I looked soooooooo far into the future without really fully understanding yet what was going on. I allowed fear to take over and basically rule my thoughts. What did that do to me? I can't begin to describe how horrible it felt. As soon as I came face to face with all these bad thoughts, it got even worse. 

BABY STEPS. 
ONE DAY AT A TIME.

These are what I told myself after my Dad died. There's no point in trying to rush things. 

It's the same thing with my illness. I didn't achieve anything by getting ahead of myself and the entire situation. It didn't help that I got scared first, before anything and everything else. 

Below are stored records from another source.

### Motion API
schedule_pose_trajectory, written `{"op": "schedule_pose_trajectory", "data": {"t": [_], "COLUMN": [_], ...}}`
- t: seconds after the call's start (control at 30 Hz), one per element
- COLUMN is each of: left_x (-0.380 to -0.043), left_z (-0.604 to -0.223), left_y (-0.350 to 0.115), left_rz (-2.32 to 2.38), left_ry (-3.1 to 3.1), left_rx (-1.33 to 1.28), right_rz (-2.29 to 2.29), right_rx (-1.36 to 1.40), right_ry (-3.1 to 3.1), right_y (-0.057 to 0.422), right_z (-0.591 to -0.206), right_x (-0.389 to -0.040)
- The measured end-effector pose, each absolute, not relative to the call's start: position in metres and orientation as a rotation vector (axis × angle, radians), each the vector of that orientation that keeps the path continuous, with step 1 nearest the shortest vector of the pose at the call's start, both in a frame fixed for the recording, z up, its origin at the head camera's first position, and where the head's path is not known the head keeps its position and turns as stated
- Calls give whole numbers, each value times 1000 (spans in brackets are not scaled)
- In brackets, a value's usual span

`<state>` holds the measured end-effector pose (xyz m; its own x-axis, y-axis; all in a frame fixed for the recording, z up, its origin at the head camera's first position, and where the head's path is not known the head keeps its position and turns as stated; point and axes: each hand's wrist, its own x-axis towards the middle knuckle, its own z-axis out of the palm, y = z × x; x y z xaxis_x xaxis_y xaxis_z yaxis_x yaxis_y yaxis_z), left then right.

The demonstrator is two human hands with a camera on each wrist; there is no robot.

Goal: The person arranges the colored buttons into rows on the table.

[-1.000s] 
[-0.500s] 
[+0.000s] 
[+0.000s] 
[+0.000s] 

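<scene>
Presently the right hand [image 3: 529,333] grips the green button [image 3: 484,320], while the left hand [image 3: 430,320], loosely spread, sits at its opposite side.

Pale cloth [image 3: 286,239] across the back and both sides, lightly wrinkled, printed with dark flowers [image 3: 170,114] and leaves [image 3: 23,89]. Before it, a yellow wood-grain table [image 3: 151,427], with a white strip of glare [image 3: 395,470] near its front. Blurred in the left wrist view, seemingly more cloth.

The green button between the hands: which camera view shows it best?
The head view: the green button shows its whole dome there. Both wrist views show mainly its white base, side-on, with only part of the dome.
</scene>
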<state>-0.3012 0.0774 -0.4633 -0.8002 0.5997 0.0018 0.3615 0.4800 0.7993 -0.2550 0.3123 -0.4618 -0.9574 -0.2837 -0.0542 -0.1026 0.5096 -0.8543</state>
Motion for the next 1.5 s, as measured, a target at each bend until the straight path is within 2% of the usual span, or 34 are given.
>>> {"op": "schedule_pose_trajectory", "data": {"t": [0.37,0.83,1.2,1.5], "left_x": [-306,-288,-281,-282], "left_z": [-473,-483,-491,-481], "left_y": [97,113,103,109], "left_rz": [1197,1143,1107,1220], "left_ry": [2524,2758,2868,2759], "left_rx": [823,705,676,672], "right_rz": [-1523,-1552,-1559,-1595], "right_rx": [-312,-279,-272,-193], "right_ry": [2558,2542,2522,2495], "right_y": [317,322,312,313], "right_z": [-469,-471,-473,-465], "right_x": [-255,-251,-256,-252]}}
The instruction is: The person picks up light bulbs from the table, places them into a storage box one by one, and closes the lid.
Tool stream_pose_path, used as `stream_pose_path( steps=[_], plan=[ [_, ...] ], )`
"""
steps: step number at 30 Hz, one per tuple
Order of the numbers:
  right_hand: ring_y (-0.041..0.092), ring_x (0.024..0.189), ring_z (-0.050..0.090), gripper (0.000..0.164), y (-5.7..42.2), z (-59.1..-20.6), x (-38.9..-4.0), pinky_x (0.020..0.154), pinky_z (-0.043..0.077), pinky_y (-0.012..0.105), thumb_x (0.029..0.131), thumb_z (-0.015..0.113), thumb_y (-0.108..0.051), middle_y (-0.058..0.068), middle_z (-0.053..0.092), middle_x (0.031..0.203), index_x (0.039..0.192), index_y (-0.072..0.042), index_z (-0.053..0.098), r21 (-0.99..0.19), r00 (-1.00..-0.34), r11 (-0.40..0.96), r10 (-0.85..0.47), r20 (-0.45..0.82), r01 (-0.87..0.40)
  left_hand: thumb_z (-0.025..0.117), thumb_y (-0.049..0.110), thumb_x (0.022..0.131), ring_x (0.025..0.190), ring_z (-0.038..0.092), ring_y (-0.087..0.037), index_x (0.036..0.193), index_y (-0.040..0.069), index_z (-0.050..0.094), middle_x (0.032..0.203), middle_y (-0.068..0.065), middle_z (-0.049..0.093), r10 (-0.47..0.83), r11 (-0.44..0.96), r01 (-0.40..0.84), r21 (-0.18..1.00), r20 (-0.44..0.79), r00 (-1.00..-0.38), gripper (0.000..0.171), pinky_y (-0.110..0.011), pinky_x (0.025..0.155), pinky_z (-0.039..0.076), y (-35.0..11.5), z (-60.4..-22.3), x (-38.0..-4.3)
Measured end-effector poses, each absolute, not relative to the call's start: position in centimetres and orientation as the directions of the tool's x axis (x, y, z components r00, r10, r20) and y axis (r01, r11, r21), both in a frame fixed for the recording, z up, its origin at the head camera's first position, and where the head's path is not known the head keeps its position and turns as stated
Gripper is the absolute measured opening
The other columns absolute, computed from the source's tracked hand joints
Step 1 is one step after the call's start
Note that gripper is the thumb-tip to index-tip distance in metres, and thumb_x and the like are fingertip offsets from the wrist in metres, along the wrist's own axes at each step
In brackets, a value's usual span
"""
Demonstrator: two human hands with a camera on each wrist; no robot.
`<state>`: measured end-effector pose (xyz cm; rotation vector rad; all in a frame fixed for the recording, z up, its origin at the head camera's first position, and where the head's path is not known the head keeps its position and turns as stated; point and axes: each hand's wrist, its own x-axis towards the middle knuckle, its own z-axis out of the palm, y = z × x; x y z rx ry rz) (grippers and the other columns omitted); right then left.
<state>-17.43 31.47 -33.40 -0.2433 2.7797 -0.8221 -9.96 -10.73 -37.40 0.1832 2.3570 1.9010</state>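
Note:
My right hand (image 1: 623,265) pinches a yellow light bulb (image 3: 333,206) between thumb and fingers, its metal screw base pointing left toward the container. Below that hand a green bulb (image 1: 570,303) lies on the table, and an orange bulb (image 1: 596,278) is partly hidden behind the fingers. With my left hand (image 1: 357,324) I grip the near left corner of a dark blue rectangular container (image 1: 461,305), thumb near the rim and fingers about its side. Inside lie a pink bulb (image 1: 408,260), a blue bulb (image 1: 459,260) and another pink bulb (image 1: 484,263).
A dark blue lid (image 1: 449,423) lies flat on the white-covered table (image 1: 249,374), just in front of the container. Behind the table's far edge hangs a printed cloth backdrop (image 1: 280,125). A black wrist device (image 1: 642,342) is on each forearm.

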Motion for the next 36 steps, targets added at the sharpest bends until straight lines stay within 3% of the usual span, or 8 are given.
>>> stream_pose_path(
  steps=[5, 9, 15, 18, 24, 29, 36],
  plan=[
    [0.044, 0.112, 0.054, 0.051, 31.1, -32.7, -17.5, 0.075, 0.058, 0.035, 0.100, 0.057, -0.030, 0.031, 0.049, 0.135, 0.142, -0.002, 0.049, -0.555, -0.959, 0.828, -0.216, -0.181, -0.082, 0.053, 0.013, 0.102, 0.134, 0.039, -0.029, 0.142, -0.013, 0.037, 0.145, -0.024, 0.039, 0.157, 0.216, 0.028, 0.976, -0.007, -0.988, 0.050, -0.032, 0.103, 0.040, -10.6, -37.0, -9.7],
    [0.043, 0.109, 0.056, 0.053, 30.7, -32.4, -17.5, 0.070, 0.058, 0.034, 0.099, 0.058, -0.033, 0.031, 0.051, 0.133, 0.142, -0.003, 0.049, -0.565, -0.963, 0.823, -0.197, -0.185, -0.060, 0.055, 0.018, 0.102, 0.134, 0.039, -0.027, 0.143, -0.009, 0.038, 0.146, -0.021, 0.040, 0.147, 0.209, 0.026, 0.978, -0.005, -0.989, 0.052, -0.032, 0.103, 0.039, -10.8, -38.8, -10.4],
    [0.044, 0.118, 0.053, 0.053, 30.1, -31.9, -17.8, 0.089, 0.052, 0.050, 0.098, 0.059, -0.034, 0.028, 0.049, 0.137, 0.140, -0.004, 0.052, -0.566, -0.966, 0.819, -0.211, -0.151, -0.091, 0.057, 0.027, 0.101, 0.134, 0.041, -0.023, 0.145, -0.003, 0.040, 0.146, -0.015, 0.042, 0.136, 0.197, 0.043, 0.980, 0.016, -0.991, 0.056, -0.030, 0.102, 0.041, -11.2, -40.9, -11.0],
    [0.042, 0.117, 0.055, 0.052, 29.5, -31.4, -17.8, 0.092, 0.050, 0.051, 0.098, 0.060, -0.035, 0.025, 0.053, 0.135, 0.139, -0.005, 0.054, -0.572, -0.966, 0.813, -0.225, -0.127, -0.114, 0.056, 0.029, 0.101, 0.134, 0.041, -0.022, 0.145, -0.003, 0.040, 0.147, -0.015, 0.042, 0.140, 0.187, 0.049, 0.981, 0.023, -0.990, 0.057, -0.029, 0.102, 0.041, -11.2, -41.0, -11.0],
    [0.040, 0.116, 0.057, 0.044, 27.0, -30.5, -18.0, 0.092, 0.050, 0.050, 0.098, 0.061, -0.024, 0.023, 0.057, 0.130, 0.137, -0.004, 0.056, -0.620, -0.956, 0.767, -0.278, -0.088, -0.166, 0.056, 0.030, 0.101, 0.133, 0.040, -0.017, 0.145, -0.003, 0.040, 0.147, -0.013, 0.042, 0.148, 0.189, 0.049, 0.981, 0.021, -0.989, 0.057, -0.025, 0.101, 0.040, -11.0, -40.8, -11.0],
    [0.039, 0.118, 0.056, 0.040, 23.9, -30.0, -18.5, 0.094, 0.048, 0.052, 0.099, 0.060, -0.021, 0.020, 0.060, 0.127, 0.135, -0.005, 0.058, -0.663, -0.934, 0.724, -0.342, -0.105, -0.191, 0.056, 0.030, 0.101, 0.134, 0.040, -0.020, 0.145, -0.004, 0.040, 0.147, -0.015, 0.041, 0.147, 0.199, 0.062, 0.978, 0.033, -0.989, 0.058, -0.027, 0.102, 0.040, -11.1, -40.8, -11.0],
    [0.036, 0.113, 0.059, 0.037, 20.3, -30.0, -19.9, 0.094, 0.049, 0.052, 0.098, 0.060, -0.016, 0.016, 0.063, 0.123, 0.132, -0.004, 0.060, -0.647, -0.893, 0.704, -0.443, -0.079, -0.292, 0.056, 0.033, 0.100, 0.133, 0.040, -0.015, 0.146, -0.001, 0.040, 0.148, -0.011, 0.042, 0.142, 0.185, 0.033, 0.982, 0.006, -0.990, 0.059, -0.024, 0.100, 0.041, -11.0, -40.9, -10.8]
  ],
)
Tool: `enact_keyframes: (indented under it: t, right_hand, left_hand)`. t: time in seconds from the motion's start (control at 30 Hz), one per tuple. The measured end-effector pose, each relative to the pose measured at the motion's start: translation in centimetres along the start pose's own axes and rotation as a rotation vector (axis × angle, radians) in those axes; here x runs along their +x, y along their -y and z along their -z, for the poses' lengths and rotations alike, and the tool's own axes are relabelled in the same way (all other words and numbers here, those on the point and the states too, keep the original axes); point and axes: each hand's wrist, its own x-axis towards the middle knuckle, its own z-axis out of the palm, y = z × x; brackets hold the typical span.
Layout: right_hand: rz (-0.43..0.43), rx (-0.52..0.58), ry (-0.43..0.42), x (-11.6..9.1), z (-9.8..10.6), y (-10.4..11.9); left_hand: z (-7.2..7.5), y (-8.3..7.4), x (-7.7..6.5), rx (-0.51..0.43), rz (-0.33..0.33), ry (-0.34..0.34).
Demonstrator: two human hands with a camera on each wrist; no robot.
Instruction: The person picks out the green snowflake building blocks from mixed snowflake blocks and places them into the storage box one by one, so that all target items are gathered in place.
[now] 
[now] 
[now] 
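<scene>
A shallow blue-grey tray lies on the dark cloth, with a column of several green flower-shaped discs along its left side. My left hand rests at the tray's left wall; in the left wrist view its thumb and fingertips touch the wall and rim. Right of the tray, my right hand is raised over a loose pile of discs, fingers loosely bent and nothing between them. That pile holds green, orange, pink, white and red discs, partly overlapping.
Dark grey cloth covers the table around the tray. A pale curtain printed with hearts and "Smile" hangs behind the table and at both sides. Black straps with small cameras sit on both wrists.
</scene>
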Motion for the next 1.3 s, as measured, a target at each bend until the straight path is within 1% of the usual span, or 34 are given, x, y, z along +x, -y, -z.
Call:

So yeah I was in doubt ... deep deep doubt at that. It took a couple of days before I took that next small step. I had to pray so hard for all the bad feelings to go away. I prayed with all my heart and asked the Lord to take over the situation. That was my next small step. I lifted everything up to Him. It was a baby step but it also felt so right. I know I did the right thing because pretty soon, He gave me the peace I needed, so I could focus on working with my doctors so I could get better. 

Since that day, I haven't looked back. There are good days and bad days. The bad days are few but when I'm having one, I just go back and take that same small step I took back then. After all, there really isn't much you can do on your own.

It sounds strange, doesn't it? Praying to God and surrendering everything sounds like a huge move and yet for me it was the "small step" I needed to take to get me out of that sink hole I was in. It was small because I couldn't see anything beyond it, but big because God turned it all around and saved me from my own terrible thoughts.